Great questions @FranHefner and @gatsby_esp!
I discussed them with @dsarlis and @stefan-kaestle. Here is our combined response.
We will focus on query performance and throughput here because that was the main reason for the degraded user experience during the airdrop.
Q1: What is the performance limit in cases of high demand?
There are several factors that affect the query performance/throughput:
- Is the query cacheable or not cacheable? A query is cacheable if its request headers and input parameters do not change frequently.
- How many instructions does the query execute?
- How much memory does the query read and write?
In the best case, the query is cacheable. Then it is handled by the boundary nodes and the expected throughput is about 100K queries per second per boundary node. The total throughput scales linearly with the number of boundary nodes.
If the query is not cacheable, then the query performance depends on how much work in terms of executed instructions and accessed memory the query does when running. If the query is optimized and does very little work (e.g. executes a few thousand instructions and touches a few pages), then we can expect the query throughput of ~3000 queries per second per node. On a subnet with 13 nodes, that would translate to about 40K queries per second. This number can increase by 10x with more investment in the core IC optimizations.
If the query is not well optimized and executes millions of instructions, then the query throughput decreases proportionally to the performed work. This is similar to query performance in traditional Web2. That’s why it is important that developers stress test and optimize bottlenecks in the query code before a big launch and expected workload peaks.
One area for improvement here are tools for monitoring and debugging performance of canisters that can be developed both by the community and DFINITY.
Q2: Is it something that developers can do or is it exclusively in dfinity?
As explained above, both the query code of canisters and the IC code are critical for performance.
If the query does a lot of work (millions of instructions), then the highest impact is on the developer side. By optimizing the query to execute thousands instead of millions instructions, the developer can increase the throughput by several orders of magnitude. Typical performance optimizations known for other systems also apply to the IC. Examples are 1) to avoid random memory accesses in favor of linear access and leverage locality, 2) cache and index data that is read frequently.
On the IC side, we see a potential for at least 10x improvement in query performance with more investment in optimizations.
Q3: Is it only related to the nodes that process and is it solved with more nodes?
Queries are handled by individual nodes locally and do not require communication with other nodes of the subnet. Therefore, adding more nodes will improve the query throughput proportionally.

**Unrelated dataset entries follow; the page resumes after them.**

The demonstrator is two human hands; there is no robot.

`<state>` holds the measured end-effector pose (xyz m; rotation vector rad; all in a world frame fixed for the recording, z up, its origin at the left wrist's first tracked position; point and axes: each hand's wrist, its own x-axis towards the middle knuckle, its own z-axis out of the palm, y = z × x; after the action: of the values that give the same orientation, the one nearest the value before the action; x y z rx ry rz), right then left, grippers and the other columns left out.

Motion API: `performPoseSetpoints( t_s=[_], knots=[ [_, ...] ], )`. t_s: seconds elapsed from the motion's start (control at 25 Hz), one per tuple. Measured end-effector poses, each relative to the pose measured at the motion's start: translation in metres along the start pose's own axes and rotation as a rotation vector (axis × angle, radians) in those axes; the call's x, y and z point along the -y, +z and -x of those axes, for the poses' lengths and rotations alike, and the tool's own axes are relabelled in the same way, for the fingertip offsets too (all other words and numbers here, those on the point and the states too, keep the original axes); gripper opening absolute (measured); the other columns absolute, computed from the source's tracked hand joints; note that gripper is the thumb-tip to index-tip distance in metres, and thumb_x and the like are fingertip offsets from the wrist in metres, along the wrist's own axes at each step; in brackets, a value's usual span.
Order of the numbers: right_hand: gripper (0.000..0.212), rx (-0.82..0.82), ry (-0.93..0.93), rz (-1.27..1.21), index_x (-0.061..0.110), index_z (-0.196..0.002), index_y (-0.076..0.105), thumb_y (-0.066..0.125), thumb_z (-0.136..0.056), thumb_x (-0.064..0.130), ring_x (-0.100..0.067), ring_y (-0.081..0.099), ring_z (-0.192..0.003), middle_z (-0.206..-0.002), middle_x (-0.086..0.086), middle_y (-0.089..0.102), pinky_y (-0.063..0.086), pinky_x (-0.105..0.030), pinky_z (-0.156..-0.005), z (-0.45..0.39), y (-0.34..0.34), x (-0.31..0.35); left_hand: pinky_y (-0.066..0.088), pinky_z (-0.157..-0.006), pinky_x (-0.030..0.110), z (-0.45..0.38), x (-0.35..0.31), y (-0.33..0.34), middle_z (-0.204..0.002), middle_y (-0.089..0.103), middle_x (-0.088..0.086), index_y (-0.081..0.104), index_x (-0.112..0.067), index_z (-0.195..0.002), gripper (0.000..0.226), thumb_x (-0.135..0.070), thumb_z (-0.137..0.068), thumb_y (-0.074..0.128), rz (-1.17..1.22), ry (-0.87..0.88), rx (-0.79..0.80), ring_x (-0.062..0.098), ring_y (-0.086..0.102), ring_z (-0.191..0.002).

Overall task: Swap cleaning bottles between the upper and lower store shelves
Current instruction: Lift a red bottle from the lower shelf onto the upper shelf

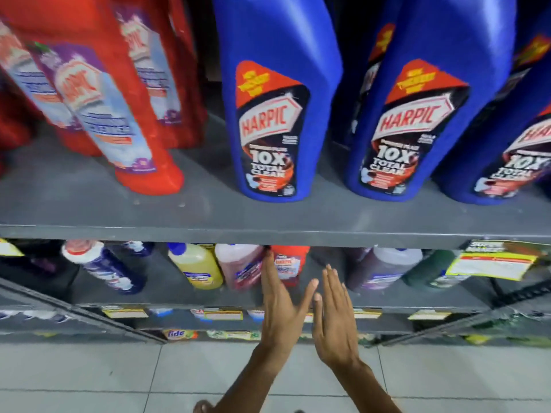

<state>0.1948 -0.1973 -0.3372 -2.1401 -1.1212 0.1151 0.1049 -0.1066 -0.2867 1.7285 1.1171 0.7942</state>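
Both hands reach flat and empty toward the lower shelf (179, 296), fingers straight. The left hand (278, 305) has fingertips just before a small red bottle (290, 263); the right hand (335, 317) hovers beside it. Blue Harpic bottles (272, 114) stand above on the upper shelf (208, 231).

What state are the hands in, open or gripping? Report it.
Open. Left hand and right hand show flat palms and straight fingers before the red bottle, holding nothing.

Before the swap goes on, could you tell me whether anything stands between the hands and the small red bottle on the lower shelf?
Nothing visible does. Left hand and right hand are open, facing the red bottle, which stands between a pink bottle and a gap.
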Motion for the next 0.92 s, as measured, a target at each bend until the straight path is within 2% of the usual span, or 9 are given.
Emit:
performPoseSetpoints(
  t_s=[0.08, 0.16, 0.32, 0.44, 0.64, 0.72, 0.84, 0.88, 0.92],
  knots=[
    [0.062, 0.061, -0.004, 0.022, 0.012, -0.169, 0.026, 0.021, -0.115, 0.041, -0.014, 0.013, -0.168, -0.180, -0.005, 0.020, 0.016, -0.037, -0.136, -0.006, 0.017, -0.026, 0.039, -0.128, 0.043, -0.012, -0.009, 0.019, -0.173, 0.033, 0.007, 0.018, -0.013, -0.168, 0.108, -0.042, -0.089, 0.086, 0.068, -0.049, -0.062, 0.023, 0.039, -0.157],
    [0.060, 0.126, -0.018, 0.043, 0.013, -0.170, 0.021, 0.026, -0.114, 0.035, -0.016, 0.011, -0.168, -0.180, -0.006, 0.016, 0.013, -0.037, -0.136, -0.011, 0.038, -0.047, 0.041, -0.126, 0.042, -0.022, -0.012, 0.031, -0.168, 0.039, 0.008, 0.022, -0.013, -0.166, 0.106, -0.039, -0.087, 0.088, 0.105, -0.070, -0.145, 0.025, 0.045, -0.152],
    [0.064, 0.225, 0.011, 0.150, 0.016, -0.172, 0.009, 0.032, -0.114, 0.030, -0.015, 0.002, -0.169, -0.181, 0.000, 0.001, -0.007, -0.028, -0.135, -0.006, 0.071, -0.072, 0.052, -0.114, 0.056, -0.032, -0.002, 0.047, -0.153, 0.052, 0.020, 0.041, -0.007, -0.155, 0.094, -0.047, -0.084, 0.088, -0.105, -0.129, -0.322, 0.040, 0.055, -0.139],
    [0.062, 0.220, -0.001, 0.218, 0.014, -0.172, 0.009, 0.028, -0.115, 0.031, -0.010, -0.007, -0.167, -0.181, -0.002, 0.003, -0.013, -0.025, -0.133, -0.002, 0.075, -0.074, 0.056, -0.109, 0.061, -0.032, 0.008, 0.047, -0.154, 0.052, 0.018, 0.037, -0.017, -0.154, 0.094, -0.057, -0.083, 0.083, -0.116, -0.091, -0.359, 0.040, 0.058, -0.138],
    [0.072, 0.224, 0.016, 0.099, 0.013, -0.170, 0.020, 0.001, -0.112, 0.052, -0.019, 0.012, -0.168, -0.179, -0.001, 0.009, -0.006, -0.024, -0.134, -0.004, 0.059, -0.054, 0.055, -0.112, 0.057, -0.007, 0.010, 0.020, -0.156, 0.055, 0.015, 0.044, -0.009, -0.154, 0.095, -0.041, -0.079, 0.093, -0.048, -0.044, -0.266, 0.030, 0.056, -0.141],
    [0.067, 0.165, -0.054, 0.046, 0.010, -0.167, 0.032, 0.009, -0.115, 0.046, -0.020, 0.022, -0.166, -0.177, -0.001, 0.020, 0.006, -0.029, -0.135, 0.003, 0.044, -0.039, 0.058, -0.109, 0.055, 0.018, 0.016, -0.010, -0.155, 0.055, 0.011, 0.044, -0.009, -0.155, 0.099, -0.040, -0.077, 0.096, -0.088, 0.055, -0.197, 0.034, 0.057, -0.141],
    [0.055, 0.105, -0.132, -0.057, 0.015, -0.165, 0.036, 0.022, -0.116, 0.036, -0.013, 0.028, -0.164, -0.176, 0.006, 0.029, 0.018, -0.032, -0.134, 0.013, 0.024, 0.000, 0.061, -0.104, 0.054, 0.036, 0.008, -0.069, -0.148, 0.060, 0.007, 0.048, -0.012, -0.151, 0.101, -0.046, -0.070, 0.098, -0.048, 0.081, -0.155, 0.035, 0.062, -0.133],
    [0.053, 0.079, -0.172, -0.109, 0.016, -0.164, 0.039, 0.028, -0.115, 0.032, -0.012, 0.032, -0.162, -0.174, 0.007, 0.034, 0.021, -0.031, -0.133, 0.016, 0.016, 0.019, 0.061, -0.103, 0.051, 0.039, -0.003, -0.091, -0.141, 0.064, 0.005, 0.051, -0.013, -0.147, 0.100, -0.050, -0.067, 0.097, -0.027, 0.101, -0.176, 0.032, 0.065, -0.128],
    [0.051, 0.052, -0.238, -0.168, 0.015, -0.162, 0.044, 0.033, -0.114, 0.029, -0.012, 0.038, -0.160, -0.172, 0.007, 0.039, 0.024, -0.031, -0.132, 0.018, 0.007, 0.041, 0.062, -0.102, 0.039, 0.043, -0.021, -0.117, -0.133, 0.066, 0.000, 0.054, -0.017, -0.143, 0.095, -0.051, -0.065, 0.096, 0.011, 0.126, -0.207, 0.026, 0.067, -0.122]
  ],
)
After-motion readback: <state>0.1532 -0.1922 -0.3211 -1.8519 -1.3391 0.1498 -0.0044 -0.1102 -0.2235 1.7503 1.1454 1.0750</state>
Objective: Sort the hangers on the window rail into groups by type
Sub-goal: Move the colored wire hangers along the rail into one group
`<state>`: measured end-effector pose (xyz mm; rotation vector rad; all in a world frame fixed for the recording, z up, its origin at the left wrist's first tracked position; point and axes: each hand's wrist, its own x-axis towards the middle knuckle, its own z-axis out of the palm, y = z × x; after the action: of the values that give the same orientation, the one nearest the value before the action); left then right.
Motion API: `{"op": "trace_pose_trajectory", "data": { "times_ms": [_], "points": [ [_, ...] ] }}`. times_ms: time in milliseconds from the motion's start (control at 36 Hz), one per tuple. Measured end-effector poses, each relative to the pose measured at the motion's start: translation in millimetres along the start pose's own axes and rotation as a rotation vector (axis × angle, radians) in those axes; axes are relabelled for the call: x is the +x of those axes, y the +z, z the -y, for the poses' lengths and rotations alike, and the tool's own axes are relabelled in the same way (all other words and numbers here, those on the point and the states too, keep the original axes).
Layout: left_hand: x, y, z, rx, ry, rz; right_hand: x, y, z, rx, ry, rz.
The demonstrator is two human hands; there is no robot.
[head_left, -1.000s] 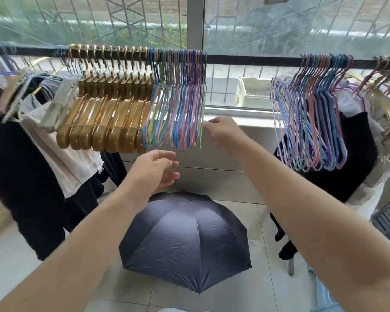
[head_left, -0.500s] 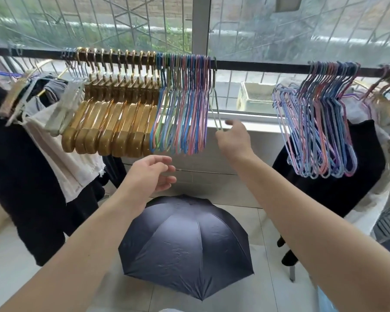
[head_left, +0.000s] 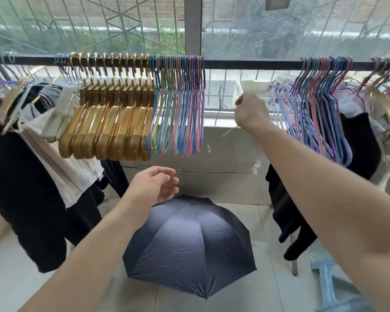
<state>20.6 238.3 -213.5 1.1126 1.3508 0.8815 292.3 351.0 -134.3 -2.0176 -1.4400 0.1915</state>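
Note:
A black window rail [head_left: 245, 64] runs across the view. On its left part hang several gold broad hangers [head_left: 113, 131], packed against a bunch of thin coloured hangers [head_left: 178, 109]. A second bunch of thin coloured hangers [head_left: 313, 109] hangs further right. My right hand [head_left: 250, 111] is raised in the gap between the two bunches, fingers curled round a thin pale hanger [head_left: 221, 109] that shows only as a faint blur off the rail. My left hand [head_left: 153, 188] hovers lower, under the left bunch, loosely curled and holding nothing.
Clothes on hangers [head_left: 43, 154] fill the far left of the rail. A black garment [head_left: 358, 143] and more hangers crowd the far right. An open dark umbrella [head_left: 189, 244] lies on the tiled floor below. A blue plastic stool [head_left: 329, 280] stands at the lower right.
My right hand pinched the end hanger of the left coloured bunch, lifted it off the rail and carried it right towards the second bunch. My left hand barely moved.

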Motion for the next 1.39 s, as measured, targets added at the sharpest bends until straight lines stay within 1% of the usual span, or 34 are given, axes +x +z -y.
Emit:
{"op": "trace_pose_trajectory", "data": {
  "times_ms": [83,167,250,306,417,500,611,667,694,750,806,889,944,972,1083,1194,1250,1333,1361,1389],
  "points": [
    [0,4,18,0.021,-0.028,0.021,-28,29,-43,-0.01,0.078,0.126],
    [1,10,41,0.033,-0.105,0.066,-64,58,-86,-0.038,0.179,0.251],
    [-1,17,66,0.074,-0.185,0.105,-103,81,-115,-0.068,0.255,0.399],
    [-2,21,85,0.119,-0.241,0.144,-129,91,-129,-0.029,0.327,0.498],
    [0,23,122,0.244,-0.363,0.211,-163,92,-141,0.191,0.429,0.603],
    [-1,17,149,0.361,-0.426,0.215,-176,84,-148,0.355,0.418,0.69],
    [15,-17,197,0.623,-0.397,0.207,-182,61,-152,0.588,0.337,0.771],
    [20,-30,212,0.682,-0.417,0.215,-181,48,-156,0.723,0.339,0.79],
    [17,-34,207,0.714,-0.419,0.232,-180,44,-159,0.79,0.355,0.802],
    [11,-43,196,0.731,-0.387,0.24,-177,38,-168,0.881,0.401,0.79],
    [4,-54,187,0.705,-0.395,0.249,-173,31,-179,0.914,0.455,0.733],
    [-10,-70,170,0.695,-0.43,0.389,-170,22,-196,0.973,0.509,0.679],
    [-16,-78,160,0.603,-0.443,0.475,-169,17,-205,1.016,0.529,0.663],
    [-18,-81,155,0.546,-0.439,0.487,-168,16,-208,1.033,0.541,0.655],
    [-18,-88,148,0.343,-0.419,0.445,-169,18,-212,1.094,0.573,0.634],
    [-17,-84,146,0.258,-0.408,0.416,-173,29,-216,1.138,0.65,0.566],
    [-18,-81,142,0.171,-0.433,0.431,-176,35,-221,1.187,0.727,0.515],
    [-24,-74,133,0.034,-0.454,0.489,-181,47,-232,1.383,0.906,0.372],
    [-25,-70,130,0.0,-0.449,0.483,-183,53,-235,1.413,0.955,0.335],
    [-27,-66,127,-0.026,-0.448,0.452,-185,60,-238,1.369,0.997,0.326]
  ]
}}
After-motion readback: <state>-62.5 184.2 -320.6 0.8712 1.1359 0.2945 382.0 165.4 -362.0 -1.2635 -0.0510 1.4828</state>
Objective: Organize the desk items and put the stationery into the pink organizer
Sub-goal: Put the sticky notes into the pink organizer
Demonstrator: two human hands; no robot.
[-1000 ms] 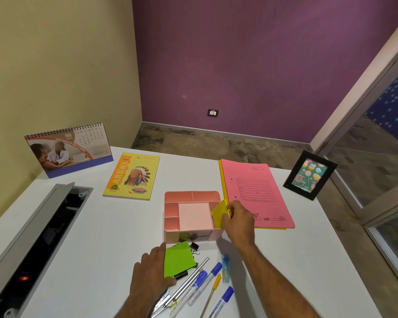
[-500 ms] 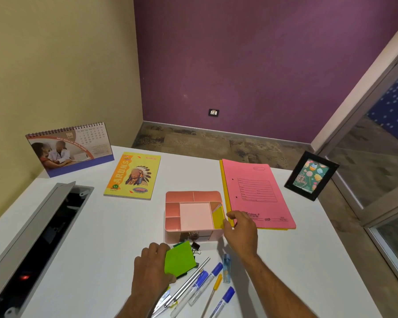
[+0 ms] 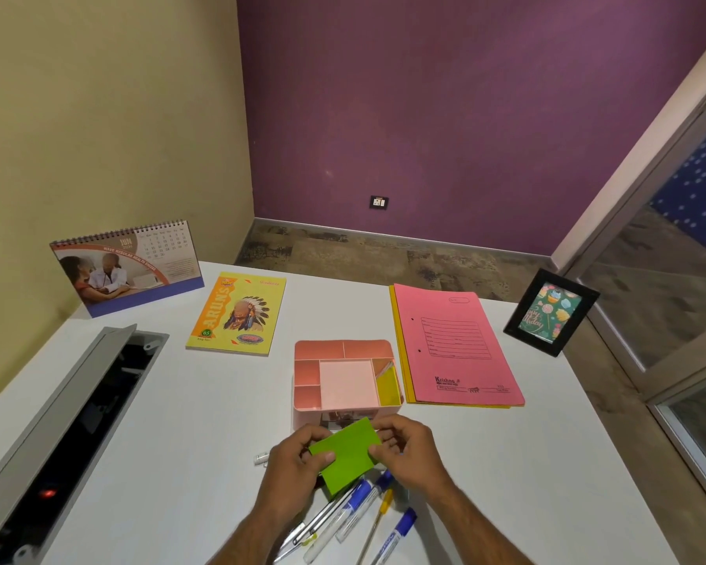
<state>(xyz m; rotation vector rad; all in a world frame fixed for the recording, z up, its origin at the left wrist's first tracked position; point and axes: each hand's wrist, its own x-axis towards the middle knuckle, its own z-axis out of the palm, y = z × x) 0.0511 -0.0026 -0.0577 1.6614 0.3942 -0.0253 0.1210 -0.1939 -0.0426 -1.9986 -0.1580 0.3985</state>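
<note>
Green sticky pad (image 3: 345, 454) pinched between left hand (image 3: 292, 468) and right hand (image 3: 408, 450); pink organizer (image 3: 345, 377) just beyond, pens (image 3: 359, 511) beneath.

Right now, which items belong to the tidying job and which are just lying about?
Job: pink organizer, green sticky notes held by left hand and right hand, yellow notes, pens.
Lying about: calendar, notebook, pink folder, photo frame.

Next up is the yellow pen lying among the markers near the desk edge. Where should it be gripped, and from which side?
Pinch the yellow pen at its bare lower barrel from above and from the right. Its top end lies under the green note pad held by both hands, and a blue-capped marker lies close on its left, while the right side looks more open.
</note>
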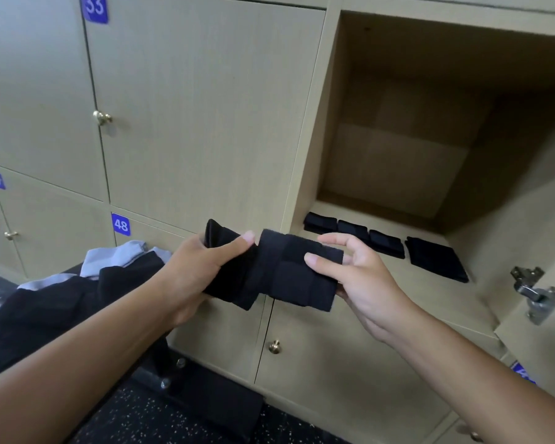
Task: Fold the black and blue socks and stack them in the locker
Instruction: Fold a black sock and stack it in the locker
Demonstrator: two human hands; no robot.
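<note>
In front of the open locker (398, 174), left hand (189, 270) and right hand (362, 277) each pinch one end of a half-folded black sock (279, 277); either grip loosening could let the fold spring open.

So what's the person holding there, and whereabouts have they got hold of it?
A black sock, partly folded. The left hand grips its left end; the right hand pinches its right edge, thumb on top.

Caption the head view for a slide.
Both hands, left hand and right hand, fold a black sock before the open locker.
</note>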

However, as mentioned in the previous answer, adding more resources might not be necessary if software in both canister code and IC code are continuing to be improved.
Q4: How is the growth scheme to avoid having this type of performance degradation?
The best way to avoid performance degradation is to stress test and profile query performance to find and remove the bottlenecks:
- Make sure that most queries are cacheable.
- Measure the number of instructions executed by a query using
ic0.performance_counter()
.
- Estimate the number of memory pages accessed by the query and leverage locality and linear access whenever possible.
- Consider more optimal data-structures and other well known optimization strategies such as indexing.
- If you want to grow beyond O(100K) queries per second, then consider scaling out to multiple subnets.
Q5: Is ICP ready for commercial application use?
We are not aware of any fundamental limitation that would prevent commercial applications to use the IC effectively and scale to a large number of queries per second. As outlined from the above answers and as with other systems, there is a combination of factors that might contribute to query throughput. An application that is designed to tackle efficiently the expected load by taking advantage of caching on the boundary nodes, having optimized queries that do as little work as possible and potentially even use multiple canisters to serve queries and avoid memory bottlenecks when hitting a single canister should be able to scale to hundreds of thousands of queries per second, especially when also scaling out across subnets.